Last week, on the occasion of Constitution Day (Sept. 17), President Donald Trump tried to introduce a new issue into the election campaign: how to teach United States history. He announced the creation of a “1776 Commission” that would “restore patriotic education to our schools.” He wants students to learn “the magnificent truth” of America’s past rather than a new approach in some schools that, he claims, tries “to make students ashamed of their own history.”

The federal government, of course, has very little control over K-12 curriculum in local education. Still, the new commission adds to other recent attempts to influence the teaching of U.S. history.

A bill in the House, for example, would put money toward helping “students confront racism and prejudice in common discussions of literature and history.” On the Senate side, Republican Sen. Tom Cotton proposes legislation to cut funding to any school district that relies on the 1619 Project. That refers to articles in The New York Times from last year that highlight the role of slavery in the nation’s beginnings and that are now being used by several schools as teaching tools. The 1619 Project’s creator, Nikole Hannah-Jones, says its purpose is to help Americans “to work to live up to the majestic ideas of our founding.”

Whether schools should emphasize “the magnificent truth” of America’s past (Mr. Trump) or highlight social injustices to further the country’s “majestic ideals” (New York Times) does not seem like an unbridgeable difference for local school boards and teachers. In fact, the teaching of history, along with civics education, often adjusts to current conditions. “Democracy has to be born anew every generation, and education is its midwife,” said famed educator John Dewey.

In particular, civics education – or the teaching of the rights and duties of citizenship – seems to be improving. Achievement levels in that topic rose for white, Black, and Hispanic students between 1998 and 2018, according to the National Assessment of Educational Progress.

What can unite different approaches to teaching history is their common focus on instilling critical thinking skills – or the ability to discover and discern the facts and meaning of history.

Mr. Trump, for example, criticized the Smithsonian Institution for recently publishing a description of “whiteness” as an emphasis on “objective, rational linear thinking.” The institution promptly took down the description. And the House funding bill requires anti-racist education to “support critical thinking skills.”

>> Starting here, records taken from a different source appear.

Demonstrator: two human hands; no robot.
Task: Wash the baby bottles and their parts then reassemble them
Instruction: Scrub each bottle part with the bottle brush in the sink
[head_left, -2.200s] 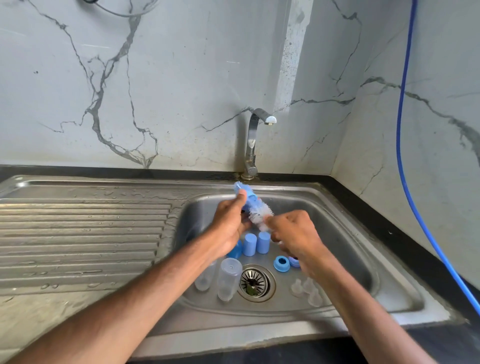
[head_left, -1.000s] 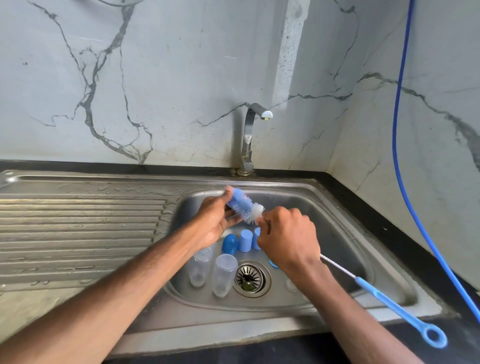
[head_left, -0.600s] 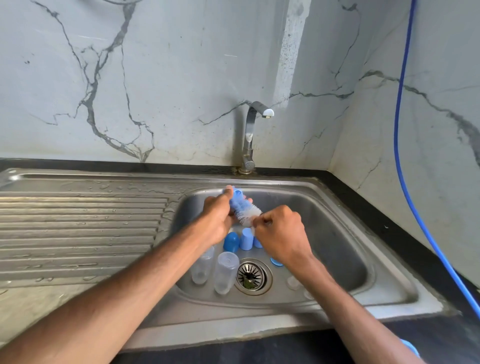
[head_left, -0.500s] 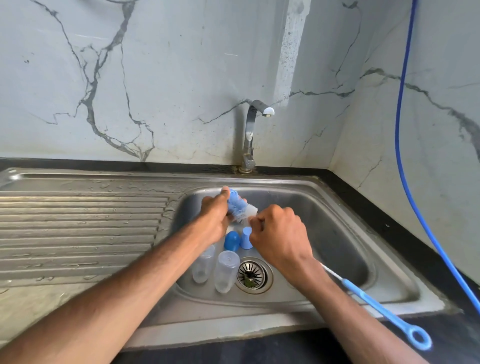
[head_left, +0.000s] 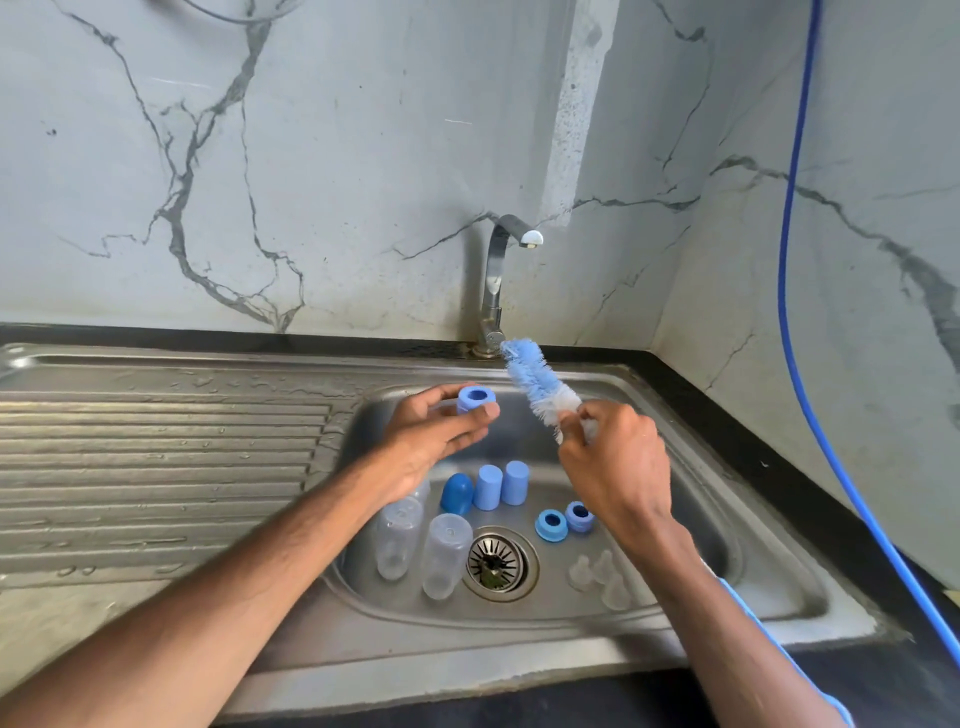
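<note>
Nearest, in the lower middle of the frame, the floor of the sink (head_left: 779, 597) carries the waiting parts: two clear bottles (head_left: 447, 553) left of the drain (head_left: 498, 564), though through the clear plastic I cannot tell whether they stand mouth-up or upturned; a cluster of clear teats (head_left: 602, 574) to the drain's right; two blue rings (head_left: 550, 525) just behind those; three blue caps (head_left: 501, 486) behind the drain. All look like light, stiff plastic, save the teats, which are likely soft and squashy; wet, everything will probably be slippery, so a bottle wants a wrap round its body and a ring a pinch across its outer wall.

Further up, at mid-frame, the left hand (head_left: 431, 436) pinches a third ring (head_left: 475, 400) between thumb and fingertips, opening turned towards the camera, wrist reaching in from the lower left. Just right of it and apart from the ring, the right hand (head_left: 618, 467) has its fingers clamped on the brush (head_left: 540, 387) at the base of the bristles; the soft bristle head slants up and left towards the foot of the tap (head_left: 498, 280), while the handle runs back under the forearm. No water shows at the spout.
</note>
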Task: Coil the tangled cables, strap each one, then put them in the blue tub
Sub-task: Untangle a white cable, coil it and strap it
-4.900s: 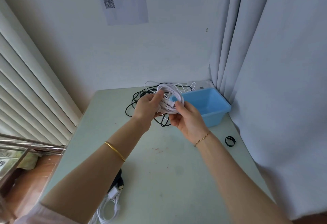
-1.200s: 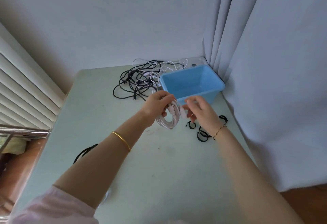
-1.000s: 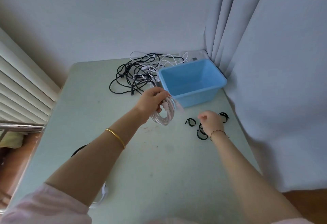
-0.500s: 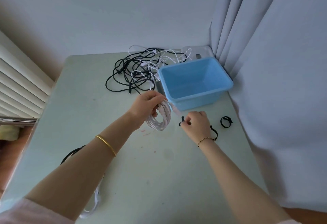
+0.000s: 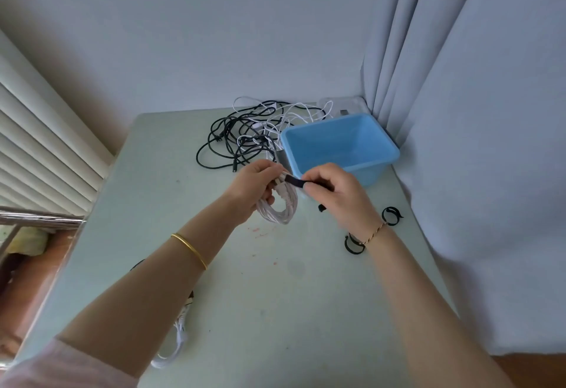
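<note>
The left hand (image 5: 251, 186) clasps the likely light, springy white cable coil (image 5: 281, 210) at its top; the right hand (image 5: 333, 194) pinches a limp black strap (image 5: 295, 181).

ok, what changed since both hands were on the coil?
The right hand left the white coil, dropped to the loose straps on the table, picked up one black strap and brought it up to the coil. The left hand kept gripping the coil. Blue tub and cable tangle stayed put.

Soft daylight, wide-angle edge distortion
</note>
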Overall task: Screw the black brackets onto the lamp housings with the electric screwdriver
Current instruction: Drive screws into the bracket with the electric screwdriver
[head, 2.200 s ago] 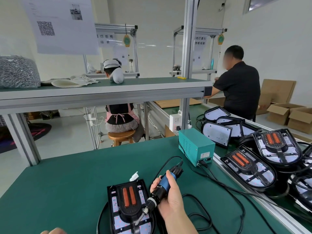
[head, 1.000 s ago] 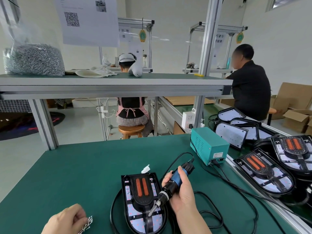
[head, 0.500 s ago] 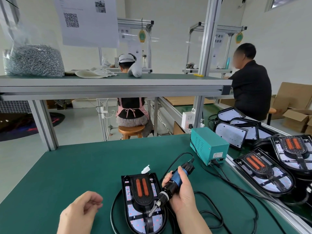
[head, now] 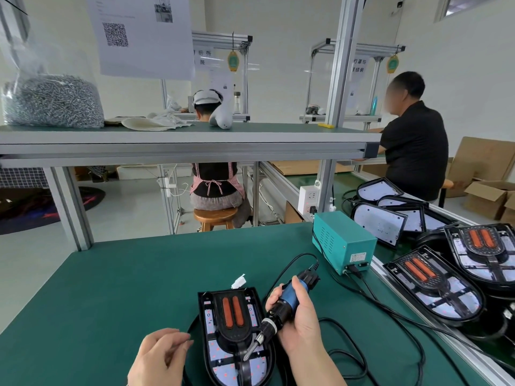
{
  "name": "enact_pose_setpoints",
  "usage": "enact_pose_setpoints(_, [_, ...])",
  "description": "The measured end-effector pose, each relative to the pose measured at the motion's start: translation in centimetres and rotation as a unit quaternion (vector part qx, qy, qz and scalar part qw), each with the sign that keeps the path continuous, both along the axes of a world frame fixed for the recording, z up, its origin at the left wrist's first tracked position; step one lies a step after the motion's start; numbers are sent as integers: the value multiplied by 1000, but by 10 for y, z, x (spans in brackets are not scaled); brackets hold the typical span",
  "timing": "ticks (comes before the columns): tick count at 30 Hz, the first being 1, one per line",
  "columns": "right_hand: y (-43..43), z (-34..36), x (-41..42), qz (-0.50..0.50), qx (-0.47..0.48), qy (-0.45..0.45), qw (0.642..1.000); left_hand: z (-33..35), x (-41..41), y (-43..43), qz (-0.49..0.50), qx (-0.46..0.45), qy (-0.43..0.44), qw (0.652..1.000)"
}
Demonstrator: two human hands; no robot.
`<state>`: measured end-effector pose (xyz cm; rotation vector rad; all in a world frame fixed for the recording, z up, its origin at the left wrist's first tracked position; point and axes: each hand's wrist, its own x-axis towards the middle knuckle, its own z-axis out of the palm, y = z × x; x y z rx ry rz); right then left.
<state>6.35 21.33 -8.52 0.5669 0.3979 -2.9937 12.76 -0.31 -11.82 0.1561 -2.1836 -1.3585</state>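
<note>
Black plastic formed the bracket, seated on the housing at the tabletop's near edge, its long axis run from near edge to far, between the hands. The screwdriver was gripped by the right hand, the nearer one, and tilted with its bit at the bracket's narrow stem. The left hand was held curled; whether a screw was pinched could not be told.

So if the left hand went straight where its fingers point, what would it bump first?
Probably the lamp housing: its black rim lies just right of the left hand, though depth is unclear.
</note>
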Motion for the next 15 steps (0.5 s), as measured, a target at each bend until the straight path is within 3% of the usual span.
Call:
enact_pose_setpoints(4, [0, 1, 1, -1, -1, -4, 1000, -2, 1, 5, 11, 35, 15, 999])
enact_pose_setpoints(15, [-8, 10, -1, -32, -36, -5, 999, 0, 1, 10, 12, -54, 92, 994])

In countries that rely on a system of self-government, training students to be honest seekers of historical truth – to distinguish fact from opinion and to rely on reason to draw conclusions – is a way to uncover and defeat any social ill. History itself shows the power of intelligence to lift up the thinking of society. Those mental faculties have long allowed Americans to face the past, learn from it, and chart a new course forward.